Lorsqu’on vit depuis plusieurs années avec un diabète, une hypertension, un asthme ou une maladie cardiovasculaire, on finit par bien connaître son traitement et les gestes à adopter au quotidien. Cette expérience est précieuse, mais elle peut aussi donner un faux sentiment de sécurité. Car les vacances bouleversent les habitudes, et avec elles, l’équilibre parfois fragile d’une maladie chronique.

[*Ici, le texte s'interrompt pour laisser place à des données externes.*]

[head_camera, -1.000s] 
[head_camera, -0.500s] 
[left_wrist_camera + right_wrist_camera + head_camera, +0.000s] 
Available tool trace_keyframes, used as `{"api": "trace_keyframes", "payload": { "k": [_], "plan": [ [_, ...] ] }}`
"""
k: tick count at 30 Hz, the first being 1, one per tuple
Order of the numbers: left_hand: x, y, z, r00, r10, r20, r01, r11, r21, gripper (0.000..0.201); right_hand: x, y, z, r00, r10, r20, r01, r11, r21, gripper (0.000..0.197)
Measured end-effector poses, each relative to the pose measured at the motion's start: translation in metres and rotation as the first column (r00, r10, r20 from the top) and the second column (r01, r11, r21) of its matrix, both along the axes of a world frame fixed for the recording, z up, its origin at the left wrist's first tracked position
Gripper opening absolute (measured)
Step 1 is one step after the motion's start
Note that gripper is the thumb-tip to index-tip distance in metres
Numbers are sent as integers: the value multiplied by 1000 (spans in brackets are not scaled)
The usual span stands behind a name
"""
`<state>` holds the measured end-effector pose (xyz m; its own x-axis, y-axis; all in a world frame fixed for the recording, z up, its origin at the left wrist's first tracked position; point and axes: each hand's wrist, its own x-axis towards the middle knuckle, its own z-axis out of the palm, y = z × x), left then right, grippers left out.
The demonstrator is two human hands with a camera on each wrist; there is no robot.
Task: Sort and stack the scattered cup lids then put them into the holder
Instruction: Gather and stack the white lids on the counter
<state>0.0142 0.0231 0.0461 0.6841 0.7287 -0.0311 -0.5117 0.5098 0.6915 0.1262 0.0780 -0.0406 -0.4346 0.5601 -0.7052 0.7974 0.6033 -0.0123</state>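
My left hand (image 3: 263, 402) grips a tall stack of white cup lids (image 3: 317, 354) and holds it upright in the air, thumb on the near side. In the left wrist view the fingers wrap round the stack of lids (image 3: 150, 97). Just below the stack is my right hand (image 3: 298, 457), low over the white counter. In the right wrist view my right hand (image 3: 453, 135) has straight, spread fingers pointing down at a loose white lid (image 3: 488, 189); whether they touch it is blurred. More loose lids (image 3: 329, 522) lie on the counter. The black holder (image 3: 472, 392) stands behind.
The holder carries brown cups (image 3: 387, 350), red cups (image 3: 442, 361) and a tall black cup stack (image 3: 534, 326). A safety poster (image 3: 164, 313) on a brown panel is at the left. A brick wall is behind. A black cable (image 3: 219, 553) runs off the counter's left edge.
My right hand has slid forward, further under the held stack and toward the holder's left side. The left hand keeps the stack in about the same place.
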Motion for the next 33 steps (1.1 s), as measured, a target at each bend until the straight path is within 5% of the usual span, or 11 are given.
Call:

La première erreur consiste à penser que le traitement peut être adapté sans avis médical. Certains patients réduisent spontanément la prise de diurétiques par peur de la déshydratation, sautent une dose d’antihypertenseur parce que leur tension leur paraît plus basse ou modifient leur traitement contre le diabète en fonction de repas plus festifs. Or, ces ajustements, même ponctuels, peuvent avoir des conséquences importantes. Toute modification d’un traitement doit être discutée avec son médecin traitant, surtout en période de fortes chaleurs ou de changement de rythme.
Autre piège fréquent : sous-estimer les effets du climat. Les températures élevées favorisent la déshydratation, qui peut perturber le contrôle de la glycémie, augmenter le risque de malaise chez les personnes souffrant de maladies cardiovasculaires ou altérer le fonctionnement des reins.
Lors d’un épisode de canicule, certains médicaments, notamment les diurétiques, peuvent nécessiter une vigilance accrue, car ils augmentent le risque de déshydratation ou de déséquilibre hydro-électrolytique. D’autres traitements, y compris certains antihypertenseurs, peuvent également nécessiter une surveillance adaptée selon l’état de santé du patient. En revanche, un traitement ne doit jamais être arrêté ou modifié sans l’avis du médecin traitant.
Les décalages d’horaires représentent également un défi, notamment lors des voyages en avion. Pour les personnes traitées par insuline ou prenant certains médicaments à heures fixes, un changement important du fuseau horaire peut nécessiter un ajustement précis des prises.
Les vacances sont aussi synonymes de davantage de marche, de baignades ou d’activités sportives ou en plein air. Une excellente nouvelle pour la santé…à condition d’en tenir compte. Chez les personnes diabétiques, par exemple une activité physique plus intense que d’habitude peut favoriser une hypoglycémie si le traitement ou les apports alimentaires ne sont pas adaptés. A l’inverse, la chaleur peut masquer certains signes d’alerte, comme la fatigue ou les vertiges.
Enfin, beaucoup de vacanciers oublient que les médicaments sont eux aussi sensibles aux conditions de transport. L’insuline, par exemple, ne doit être ni exposée à une chaleur excessive ni congelée. D’autres traitements perdent en efficacité lorsqu’ils sont conservés plusieurs heures dans une voiture surchauffée ou en plein soleil.
Partir en vacances avec une maladie chronique ne signifie pas renoncer à l’imprévu ou au plaisir de la découverte. La plupart des séjours se déroulent sans soucis lorsque quelques précautions simples sont prises. L’expérience de la maladie est un atout, mais elle ne remplace jamais l’anticipation.